Data items
########

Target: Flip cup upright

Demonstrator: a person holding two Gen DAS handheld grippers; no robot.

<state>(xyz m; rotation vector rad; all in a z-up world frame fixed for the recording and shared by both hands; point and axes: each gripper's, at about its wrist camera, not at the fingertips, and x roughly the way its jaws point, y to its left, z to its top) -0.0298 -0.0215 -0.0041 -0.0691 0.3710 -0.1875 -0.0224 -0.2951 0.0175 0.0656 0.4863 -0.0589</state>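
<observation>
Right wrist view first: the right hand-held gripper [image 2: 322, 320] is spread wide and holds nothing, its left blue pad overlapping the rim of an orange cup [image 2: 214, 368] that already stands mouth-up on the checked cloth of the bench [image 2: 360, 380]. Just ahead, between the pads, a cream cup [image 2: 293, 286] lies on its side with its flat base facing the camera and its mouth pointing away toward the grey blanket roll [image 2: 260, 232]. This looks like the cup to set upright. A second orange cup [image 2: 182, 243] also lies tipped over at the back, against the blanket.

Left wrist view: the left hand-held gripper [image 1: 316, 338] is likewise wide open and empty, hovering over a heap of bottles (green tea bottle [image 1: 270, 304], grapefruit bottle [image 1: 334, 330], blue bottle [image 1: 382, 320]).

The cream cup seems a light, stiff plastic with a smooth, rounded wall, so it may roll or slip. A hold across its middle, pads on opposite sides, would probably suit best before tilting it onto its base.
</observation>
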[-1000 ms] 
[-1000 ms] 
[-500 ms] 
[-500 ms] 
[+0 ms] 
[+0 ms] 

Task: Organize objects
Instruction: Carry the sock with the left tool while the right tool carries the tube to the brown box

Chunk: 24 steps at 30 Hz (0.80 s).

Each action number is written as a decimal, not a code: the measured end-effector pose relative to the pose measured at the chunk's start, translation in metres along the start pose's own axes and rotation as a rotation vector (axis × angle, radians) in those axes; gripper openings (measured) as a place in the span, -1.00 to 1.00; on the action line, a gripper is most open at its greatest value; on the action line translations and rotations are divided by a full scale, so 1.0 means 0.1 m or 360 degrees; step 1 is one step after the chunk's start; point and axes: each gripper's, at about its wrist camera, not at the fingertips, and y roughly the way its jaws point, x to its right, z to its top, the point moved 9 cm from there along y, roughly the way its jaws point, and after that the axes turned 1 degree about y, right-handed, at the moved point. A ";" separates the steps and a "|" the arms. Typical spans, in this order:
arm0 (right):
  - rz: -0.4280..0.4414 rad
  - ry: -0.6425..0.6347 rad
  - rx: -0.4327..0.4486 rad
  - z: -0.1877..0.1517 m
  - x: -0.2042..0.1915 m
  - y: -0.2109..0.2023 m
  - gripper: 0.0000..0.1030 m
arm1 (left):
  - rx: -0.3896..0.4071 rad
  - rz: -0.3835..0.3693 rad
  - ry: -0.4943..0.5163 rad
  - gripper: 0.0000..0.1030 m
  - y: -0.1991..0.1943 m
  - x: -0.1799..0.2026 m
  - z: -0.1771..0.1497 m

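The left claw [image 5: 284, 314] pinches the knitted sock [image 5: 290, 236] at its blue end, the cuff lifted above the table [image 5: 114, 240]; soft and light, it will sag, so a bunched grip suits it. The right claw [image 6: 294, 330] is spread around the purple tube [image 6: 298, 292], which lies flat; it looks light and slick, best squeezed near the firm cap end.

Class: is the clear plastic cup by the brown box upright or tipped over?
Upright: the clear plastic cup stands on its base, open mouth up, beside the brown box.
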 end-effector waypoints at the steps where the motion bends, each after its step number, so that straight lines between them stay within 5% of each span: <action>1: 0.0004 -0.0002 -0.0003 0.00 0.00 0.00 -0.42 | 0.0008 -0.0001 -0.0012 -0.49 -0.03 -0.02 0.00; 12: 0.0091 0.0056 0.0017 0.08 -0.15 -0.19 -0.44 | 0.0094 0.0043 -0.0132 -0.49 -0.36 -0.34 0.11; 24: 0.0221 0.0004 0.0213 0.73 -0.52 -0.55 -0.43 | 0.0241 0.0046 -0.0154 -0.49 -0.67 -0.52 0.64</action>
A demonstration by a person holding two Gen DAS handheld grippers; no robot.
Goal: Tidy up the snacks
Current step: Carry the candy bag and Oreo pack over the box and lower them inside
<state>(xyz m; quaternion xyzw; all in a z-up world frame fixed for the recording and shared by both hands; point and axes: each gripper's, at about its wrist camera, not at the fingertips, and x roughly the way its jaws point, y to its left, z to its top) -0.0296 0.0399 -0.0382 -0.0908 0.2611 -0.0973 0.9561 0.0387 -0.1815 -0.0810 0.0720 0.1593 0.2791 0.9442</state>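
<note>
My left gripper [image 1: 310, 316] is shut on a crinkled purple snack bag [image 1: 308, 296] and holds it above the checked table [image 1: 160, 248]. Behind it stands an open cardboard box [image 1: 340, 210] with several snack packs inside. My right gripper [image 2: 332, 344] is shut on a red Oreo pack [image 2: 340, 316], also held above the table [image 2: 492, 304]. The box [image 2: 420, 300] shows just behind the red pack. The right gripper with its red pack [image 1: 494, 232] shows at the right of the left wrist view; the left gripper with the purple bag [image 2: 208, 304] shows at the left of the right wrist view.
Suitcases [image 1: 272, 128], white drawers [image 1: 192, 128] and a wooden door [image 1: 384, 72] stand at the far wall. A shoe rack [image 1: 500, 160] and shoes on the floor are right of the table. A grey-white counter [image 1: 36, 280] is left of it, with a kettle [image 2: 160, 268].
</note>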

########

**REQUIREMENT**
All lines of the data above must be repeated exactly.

**WRITTEN RESPONSE**
Target: Flip cup upright

Demonstrator: a person holding two Gen DAS handheld grippers; no robot.

<state>(xyz m; rotation vector rad; all in a z-up world frame fixed for the recording and shared by both hands; point and axes: each gripper's, at about its wrist camera, not at the fingertips, and x roughly the way its jaws point, y to its left, z to its top) -0.0298 -0.0215 -0.0041 -0.0691 0.3710 -0.1875 -0.0224 -0.2951 0.0175 0.0656 0.4863 -0.0589</state>
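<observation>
Right wrist view first: the right hand-held gripper [image 2: 322, 320] is spread wide and holds nothing, its left blue pad overlapping the rim of an orange cup [image 2: 214, 368] that already stands mouth-up on the checked cloth of the bench [image 2: 360, 380]. Just ahead, between the pads, a cream cup [image 2: 293, 286] lies on its side with its flat base facing the camera and its mouth pointing away toward the grey blanket roll [image 2: 260, 232]. This looks like the cup to set upright. A second orange cup [image 2: 182, 243] also lies tipped over at the back, against the blanket.

Left wrist view: the left hand-held gripper [image 1: 316, 338] is likewise wide open and empty, hovering over a heap of bottles (green tea bottle [image 1: 270, 304], grapefruit bottle [image 1: 334, 330], blue bottle [image 1: 382, 320]).

The cream cup seems a light, stiff plastic with a smooth, rounded wall, so it may roll or slip. A hold across its middle, pads on opposite sides, would probably suit best before tilting it onto its base.
</observation>
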[-1000 ms] 
[-1000 ms] 
[-500 ms] 
[-500 ms] 
[+0 ms] 
[+0 ms] 

Task: Organize objects
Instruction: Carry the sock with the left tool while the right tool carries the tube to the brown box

Chunk: 24 steps at 30 Hz (0.80 s).

Each action number is written as a decimal, not a code: the measured end-effector pose relative to the pose measured at the chunk's start, translation in metres along the start pose's own axes and rotation as a rotation vector (axis × angle, radians) in those axes; gripper openings (measured) as a place in the span, -1.00 to 1.00; on the action line, a gripper is most open at its greatest value; on the action line translations and rotations are divided by a full scale, so 1.0 means 0.1 m or 360 degrees; step 1 is one step after the chunk's start; point and axes: each gripper's, at about its wrist camera, not at the fingertips, and y roughly the way its jaws point, x to its right, z to its top, the point moved 9 cm from there along y, roughly the way its jaws point, and after that the axes turned 1 degree about y, right-handed, at the moved point. A ";" separates the steps and a "|" the arms. Typical spans, in this order:
arm0 (right):
  - rz: -0.4280..0.4414 rad
  - ry: -0.6425..0.6347 rad
  - rx: -0.4327..0.4486 rad
  - z: -0.1877..0.1517 m
  - x: -0.2042..0.1915 m
  - y: -0.2109..0.2023 m
  - gripper: 0.0000..0.1030 m
arm1 (left):
  - rx: -0.3896..0.4071 rad
  - rz: -0.3835..0.3693 rad
  - ry: -0.4943..0.5163 rad
  - gripper: 0.0000..0.1030 m
  - y: -0.1991..0.1943 m
  - x: -0.1799..0.2026 m
  - z: -0.1771..0.1497 m

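The left claw [image 5: 284, 314] pinches the knitted sock [image 5: 290, 236] at its blue end, the cuff lifted above the table [image 5: 114, 240]; soft and light, it will sag, so a bunched grip suits it. The right claw [image 6: 294, 330] is spread around the purple tube [image 6: 298, 292], which lies flat; it looks light and slick, best squeezed near the firm cap end.

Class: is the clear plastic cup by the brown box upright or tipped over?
Upright: the clear plastic cup stands on its base, open mouth up, beside the brown box.
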 end-effector waypoints at the steps where the motion bends, each after its step number, so that straight lines between them stay within 5% of each span: <action>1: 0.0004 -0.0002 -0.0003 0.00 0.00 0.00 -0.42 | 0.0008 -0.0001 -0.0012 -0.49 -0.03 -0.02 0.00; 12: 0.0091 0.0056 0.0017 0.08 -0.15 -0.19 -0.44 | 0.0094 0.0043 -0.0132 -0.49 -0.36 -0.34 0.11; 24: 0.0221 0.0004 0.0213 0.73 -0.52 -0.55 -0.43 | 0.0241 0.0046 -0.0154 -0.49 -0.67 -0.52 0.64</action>
A demonstration by a person holding two Gen DAS handheld grippers; no robot.
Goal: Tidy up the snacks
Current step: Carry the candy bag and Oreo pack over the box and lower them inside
<state>(xyz m; quaternion xyzw; all in a z-up world frame fixed for the recording and shared by both hands; point and axes: each gripper's, at about its wrist camera, not at the fingertips, and x roughly the way its jaws point, y to its left, z to its top) -0.0296 0.0399 -0.0382 -0.0908 0.2611 -0.0973 0.9561 0.0387 -0.1815 -0.0810 0.0720 0.1593 0.2791 0.9442</state>
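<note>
My left gripper [image 1: 310, 316] is shut on a crinkled purple snack bag [image 1: 308, 296] and holds it above the checked table [image 1: 160, 248]. Behind it stands an open cardboard box [image 1: 340, 210] with several snack packs inside. My right gripper [image 2: 332, 344] is shut on a red Oreo pack [image 2: 340, 316], also held above the table [image 2: 492, 304]. The box [image 2: 420, 300] shows just behind the red pack. The right gripper with its red pack [image 1: 494, 232] shows at the right of the left wrist view; the left gripper with the purple bag [image 2: 208, 304] shows at the left of the right wrist view.
Suitcases [image 1: 272, 128], white drawers [image 1: 192, 128] and a wooden door [image 1: 384, 72] stand at the far wall. A shoe rack [image 1: 500, 160] and shoes on the floor are right of the table. A grey-white counter [image 1: 36, 280] is left of it, with a kettle [image 2: 160, 268].
</note>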

No additional output will be produced.